ACTIVITY >> Among the entries below, find the line with "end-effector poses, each", then quote it and each following line up to and including the line with "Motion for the", and nothing else.

DATA RECORDS >>
□ □ □ □

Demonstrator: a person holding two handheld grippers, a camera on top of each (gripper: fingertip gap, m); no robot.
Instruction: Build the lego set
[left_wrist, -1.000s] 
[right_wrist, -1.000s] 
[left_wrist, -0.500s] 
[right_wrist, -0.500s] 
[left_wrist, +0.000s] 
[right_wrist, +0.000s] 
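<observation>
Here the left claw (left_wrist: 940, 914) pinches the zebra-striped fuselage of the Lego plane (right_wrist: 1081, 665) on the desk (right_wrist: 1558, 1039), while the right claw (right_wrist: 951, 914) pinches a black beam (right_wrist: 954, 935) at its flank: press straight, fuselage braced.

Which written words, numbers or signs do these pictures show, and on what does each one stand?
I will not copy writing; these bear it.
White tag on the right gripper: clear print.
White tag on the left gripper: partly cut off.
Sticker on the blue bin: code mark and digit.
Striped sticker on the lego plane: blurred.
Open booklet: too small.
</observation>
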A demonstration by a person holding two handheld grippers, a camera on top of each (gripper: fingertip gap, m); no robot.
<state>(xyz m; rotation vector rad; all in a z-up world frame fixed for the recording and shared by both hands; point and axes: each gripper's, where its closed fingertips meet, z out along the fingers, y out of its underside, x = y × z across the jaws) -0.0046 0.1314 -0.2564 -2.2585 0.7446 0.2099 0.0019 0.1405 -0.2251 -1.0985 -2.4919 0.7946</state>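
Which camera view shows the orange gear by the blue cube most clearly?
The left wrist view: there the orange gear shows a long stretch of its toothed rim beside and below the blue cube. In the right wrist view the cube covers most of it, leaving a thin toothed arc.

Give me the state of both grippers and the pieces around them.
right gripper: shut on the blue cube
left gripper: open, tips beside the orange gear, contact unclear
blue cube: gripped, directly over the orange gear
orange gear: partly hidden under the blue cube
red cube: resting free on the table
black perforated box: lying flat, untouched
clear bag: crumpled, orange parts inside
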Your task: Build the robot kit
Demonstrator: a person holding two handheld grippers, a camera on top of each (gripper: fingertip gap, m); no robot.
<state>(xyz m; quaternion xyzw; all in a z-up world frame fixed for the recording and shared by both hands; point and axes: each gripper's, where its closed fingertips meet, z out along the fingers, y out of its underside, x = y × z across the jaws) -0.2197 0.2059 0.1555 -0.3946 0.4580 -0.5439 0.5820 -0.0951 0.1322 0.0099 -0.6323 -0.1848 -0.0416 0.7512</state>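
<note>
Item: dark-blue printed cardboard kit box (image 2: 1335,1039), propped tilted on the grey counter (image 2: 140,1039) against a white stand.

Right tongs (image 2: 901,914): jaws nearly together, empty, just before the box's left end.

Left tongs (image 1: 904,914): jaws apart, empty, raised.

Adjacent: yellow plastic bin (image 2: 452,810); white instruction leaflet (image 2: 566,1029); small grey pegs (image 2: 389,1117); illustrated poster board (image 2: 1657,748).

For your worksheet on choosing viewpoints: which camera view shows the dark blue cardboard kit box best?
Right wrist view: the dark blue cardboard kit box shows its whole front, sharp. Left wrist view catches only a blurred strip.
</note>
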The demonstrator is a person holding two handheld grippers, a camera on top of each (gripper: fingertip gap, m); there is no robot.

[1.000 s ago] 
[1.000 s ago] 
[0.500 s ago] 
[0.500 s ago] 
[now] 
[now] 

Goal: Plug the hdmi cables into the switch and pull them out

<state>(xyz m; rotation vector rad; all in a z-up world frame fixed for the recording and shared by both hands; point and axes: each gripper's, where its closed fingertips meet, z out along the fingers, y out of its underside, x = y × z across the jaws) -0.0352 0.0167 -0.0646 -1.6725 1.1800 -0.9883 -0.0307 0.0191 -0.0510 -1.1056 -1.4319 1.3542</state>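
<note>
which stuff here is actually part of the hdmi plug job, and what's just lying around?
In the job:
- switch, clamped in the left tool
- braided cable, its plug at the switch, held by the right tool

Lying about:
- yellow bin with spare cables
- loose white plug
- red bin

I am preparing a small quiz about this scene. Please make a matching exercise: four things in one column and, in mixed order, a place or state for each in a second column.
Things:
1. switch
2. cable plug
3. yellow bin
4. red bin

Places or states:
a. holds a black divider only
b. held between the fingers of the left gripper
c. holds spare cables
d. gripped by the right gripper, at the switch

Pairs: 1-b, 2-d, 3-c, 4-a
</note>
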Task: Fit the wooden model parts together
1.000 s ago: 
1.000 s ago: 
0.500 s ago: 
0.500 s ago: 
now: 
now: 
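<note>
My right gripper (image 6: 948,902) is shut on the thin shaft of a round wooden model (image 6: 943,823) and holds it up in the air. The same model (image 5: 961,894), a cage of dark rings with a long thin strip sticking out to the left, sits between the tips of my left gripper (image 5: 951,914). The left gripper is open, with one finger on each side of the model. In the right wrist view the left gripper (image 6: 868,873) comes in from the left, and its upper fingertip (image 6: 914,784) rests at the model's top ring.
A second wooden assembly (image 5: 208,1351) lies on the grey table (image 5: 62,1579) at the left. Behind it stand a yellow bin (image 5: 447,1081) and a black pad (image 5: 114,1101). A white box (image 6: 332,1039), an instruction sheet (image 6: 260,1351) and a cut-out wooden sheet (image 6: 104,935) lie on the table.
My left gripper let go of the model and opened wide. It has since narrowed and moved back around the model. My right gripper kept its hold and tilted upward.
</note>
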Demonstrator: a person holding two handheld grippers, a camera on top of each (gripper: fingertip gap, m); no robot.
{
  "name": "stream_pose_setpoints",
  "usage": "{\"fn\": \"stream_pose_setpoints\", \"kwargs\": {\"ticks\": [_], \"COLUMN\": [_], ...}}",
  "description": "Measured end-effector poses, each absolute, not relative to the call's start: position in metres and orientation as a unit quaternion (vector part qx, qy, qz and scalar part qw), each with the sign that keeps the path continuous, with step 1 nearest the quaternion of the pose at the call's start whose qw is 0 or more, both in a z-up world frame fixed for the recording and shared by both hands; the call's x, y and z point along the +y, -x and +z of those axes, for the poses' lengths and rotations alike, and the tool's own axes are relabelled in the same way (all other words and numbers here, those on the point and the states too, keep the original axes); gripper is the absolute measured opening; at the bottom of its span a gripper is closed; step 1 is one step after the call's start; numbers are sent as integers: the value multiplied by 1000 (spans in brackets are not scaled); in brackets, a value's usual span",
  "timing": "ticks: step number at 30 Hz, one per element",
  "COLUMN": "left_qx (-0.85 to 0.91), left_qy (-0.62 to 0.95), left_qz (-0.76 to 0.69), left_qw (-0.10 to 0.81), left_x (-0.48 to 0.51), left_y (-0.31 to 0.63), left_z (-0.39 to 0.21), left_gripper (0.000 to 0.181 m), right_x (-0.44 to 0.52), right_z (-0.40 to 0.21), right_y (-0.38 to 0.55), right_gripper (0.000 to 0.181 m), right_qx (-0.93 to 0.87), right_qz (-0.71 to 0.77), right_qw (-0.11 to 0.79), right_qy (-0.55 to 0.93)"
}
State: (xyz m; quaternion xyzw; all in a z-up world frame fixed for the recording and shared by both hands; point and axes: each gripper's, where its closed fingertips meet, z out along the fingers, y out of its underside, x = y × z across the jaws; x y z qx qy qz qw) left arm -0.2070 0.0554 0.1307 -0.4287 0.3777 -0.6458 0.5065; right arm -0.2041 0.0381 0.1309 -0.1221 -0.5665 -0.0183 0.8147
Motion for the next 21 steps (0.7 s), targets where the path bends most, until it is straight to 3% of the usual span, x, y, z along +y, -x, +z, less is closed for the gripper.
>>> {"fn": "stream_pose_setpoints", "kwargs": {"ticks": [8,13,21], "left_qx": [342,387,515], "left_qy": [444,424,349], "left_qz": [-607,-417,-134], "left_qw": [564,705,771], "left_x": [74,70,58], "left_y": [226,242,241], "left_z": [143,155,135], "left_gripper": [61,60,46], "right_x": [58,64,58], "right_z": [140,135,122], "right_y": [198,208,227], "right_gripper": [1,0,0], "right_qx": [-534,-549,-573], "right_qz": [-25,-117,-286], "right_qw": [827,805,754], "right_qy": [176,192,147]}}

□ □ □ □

TASK OUTPUT >>
  "description": "Measured end-effector poses, each absolute, not relative to the call's start: position in metres and orientation as a unit quaternion (vector part qx, qy, qz and scalar part qw), each with the sign that keeps the path continuous, with step 1 nearest the quaternion of the pose at the call's start whose qw is 0 or more, both in a z-up world frame fixed for the recording and shared by both hands; the call's x, y and z point along the +y, -x and +z of those axes, for the poses' lengths and rotations alike, and the tool's own axes are relabelled in the same way (all other words and numbers here, those on the point and the states too, keep the original axes); gripper is the absolute measured opening; at the bottom of its span a gripper is closed; step 1 is one step after the call's start; numbers are sent as integers: the value multiplied by 1000 (spans in brackets are not scaled); in brackets, a value's usual span",
  "timing": "ticks: step number at 30 Hz, one per element",
  "COLUMN": "left_qx (-0.85 to 0.91), left_qy (-0.62 to 0.95), left_qz (-0.76 to 0.69), left_qw (-0.10 to 0.81), left_x (-0.48 to 0.51), left_y (-0.31 to 0.63), left_z (-0.39 to 0.21), left_gripper (0.000 to 0.181 m), right_x (-0.44 to 0.52), right_z (-0.40 to 0.21), right_y (-0.38 to 0.55), right_gripper (0.000 to 0.181 m), right_qx (-0.93 to 0.87), right_qz (-0.71 to 0.77), right_qw (-0.11 to 0.79), right_qy (-0.55 to 0.93)"
}
State: (xyz m; quaternion xyzw; all in a z-up world frame fixed for the recording and shared by both hands; point and axes: each gripper's, where its closed fingertips meet, z out along the fingers, y out of its underside, x = y × z across the jaws; x y z qx qy qz qw) left arm -0.2070 0.0554 0.1307 -0.4287 0.3777 -0.6458 0.5065; right arm -0.2041 0.0381 0.1309 -0.1221 -0.5665 -0.0183 0.8147
Motion for the next 21 steps (0.7 s), targets where the path bends most, until it is straight to 3% of the usual span, x, y, z along +y, -x, +z, less is closed for the gripper.

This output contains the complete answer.